*ASSIGNMENT*
Your copy of the listing should be exact and should contain no pictures.

*SOURCE MATERIAL*

• • • • •

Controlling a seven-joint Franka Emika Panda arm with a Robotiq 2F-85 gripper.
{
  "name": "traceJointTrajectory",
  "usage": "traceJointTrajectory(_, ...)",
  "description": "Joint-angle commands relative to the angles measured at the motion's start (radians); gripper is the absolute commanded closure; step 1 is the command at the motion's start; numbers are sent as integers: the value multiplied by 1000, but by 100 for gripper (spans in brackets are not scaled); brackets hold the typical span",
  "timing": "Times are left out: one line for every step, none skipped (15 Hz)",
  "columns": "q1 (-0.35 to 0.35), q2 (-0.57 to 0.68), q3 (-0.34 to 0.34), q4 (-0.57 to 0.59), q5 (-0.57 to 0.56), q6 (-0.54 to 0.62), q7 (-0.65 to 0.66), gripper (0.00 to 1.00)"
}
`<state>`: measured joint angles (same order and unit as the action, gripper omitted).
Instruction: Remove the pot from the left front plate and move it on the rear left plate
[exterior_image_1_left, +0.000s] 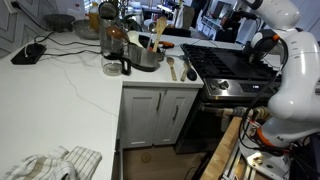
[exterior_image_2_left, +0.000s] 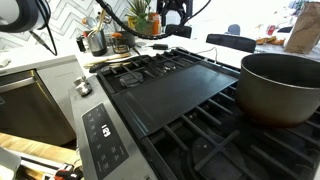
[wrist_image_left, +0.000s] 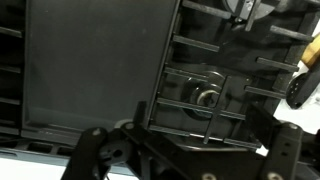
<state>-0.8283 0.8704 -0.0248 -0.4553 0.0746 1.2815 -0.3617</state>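
Observation:
The black pot (exterior_image_2_left: 282, 86) is low, wide and dark, and stands on a cast-iron grate at the right of an exterior view; I cannot tell which burner that is. It does not show in the wrist view. My gripper (wrist_image_left: 190, 152) is open and empty, its two dark fingers spread wide above a bare burner (wrist_image_left: 206, 96) under a black grate. The white robot arm (exterior_image_1_left: 292, 70) leans over the cooktop (exterior_image_1_left: 232, 66); the pot is hidden there.
A flat black griddle plate (exterior_image_2_left: 185, 85) covers the cooktop's middle and fills the left of the wrist view (wrist_image_left: 90, 70). A shiny steel pot with wooden utensils (exterior_image_1_left: 148, 52) and jars stand on the white counter (exterior_image_1_left: 60, 90). The steel control panel (exterior_image_2_left: 100, 130) is at the front.

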Motion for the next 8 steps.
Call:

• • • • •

*ANSWER SPACE*
Controlling a seven-joint Franka Emika Panda arm with a Robotiq 2F-85 gripper.
{
  "name": "traceJointTrajectory",
  "usage": "traceJointTrajectory(_, ...)",
  "description": "Joint-angle commands relative to the angles measured at the motion's start (radians); gripper is the absolute commanded closure; step 1 is the command at the motion's start; numbers are sent as integers: the value multiplied by 1000, but by 100 for gripper (spans in brackets are not scaled); brackets hold the typical span",
  "timing": "Times are left out: one line for every step, none skipped (15 Hz)",
  "columns": "q1 (-0.35 to 0.35), q2 (-0.57 to 0.68), q3 (-0.34 to 0.34), q4 (-0.57 to 0.59), q5 (-0.57 to 0.56), q6 (-0.54 to 0.62), q7 (-0.65 to 0.66), gripper (0.00 to 1.00)"
}
`<state>`: measured joint angles (same order and unit as the action, gripper omitted).
Instruction: Remove the pot from the left front plate and move it on the rear left plate
[exterior_image_1_left, +0.000s] 
[exterior_image_2_left, +0.000s] 
[wrist_image_left, +0.000s] 
<state>-0.8283 0.8704 -0.0248 -0.4553 0.0746 1.2815 -0.3617</state>
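Observation:
The black pot (exterior_image_2_left: 282, 86) is low, wide and dark, and stands on a cast-iron grate at the right of an exterior view; I cannot tell which burner that is. It does not show in the wrist view. My gripper (wrist_image_left: 190, 152) is open and empty, its two dark fingers spread wide above a bare burner (wrist_image_left: 206, 96) under a black grate. The white robot arm (exterior_image_1_left: 292, 70) leans over the cooktop (exterior_image_1_left: 232, 66); the pot is hidden there.
A flat black griddle plate (exterior_image_2_left: 185, 85) covers the cooktop's middle and fills the left of the wrist view (wrist_image_left: 90, 70). A shiny steel pot with wooden utensils (exterior_image_1_left: 148, 52) and jars stand on the white counter (exterior_image_1_left: 60, 90). The steel control panel (exterior_image_2_left: 100, 130) is at the front.
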
Motion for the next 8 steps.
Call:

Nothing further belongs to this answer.